ACTIVITY: From the first line to the last, restate the material word for word; pictures stay out.

SUPPLIED MATERIAL:
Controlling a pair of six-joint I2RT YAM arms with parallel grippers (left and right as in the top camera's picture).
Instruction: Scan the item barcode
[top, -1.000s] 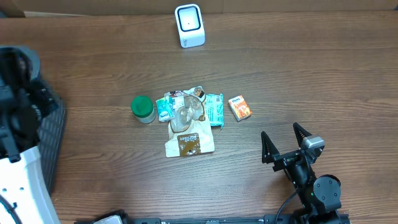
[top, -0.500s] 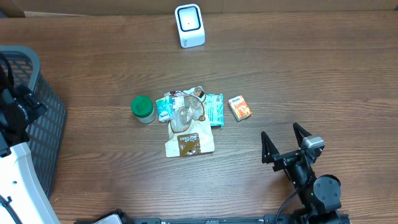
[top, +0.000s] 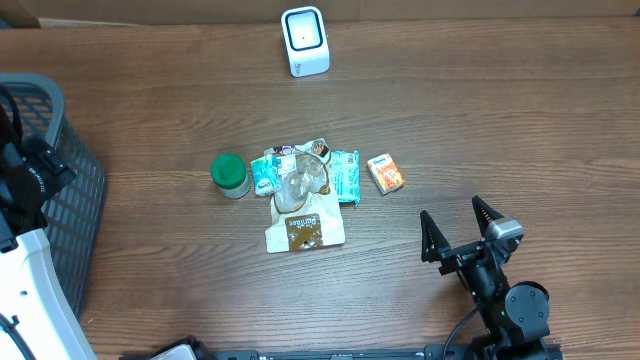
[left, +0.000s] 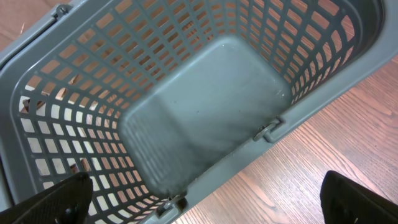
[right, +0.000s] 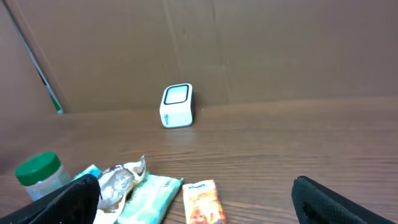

SOLUTION FOR THIS PROBLEM:
Controlling a pair of six-joint I2RT YAM arms with parallel grippers (left and right as in the top camera's picture).
Instruction: Scan the item barcode
[top, -1.000s] 
[top, -0.500s] 
[top, +0.000s] 
[left, +0.000s] 
[right, +0.000s] 

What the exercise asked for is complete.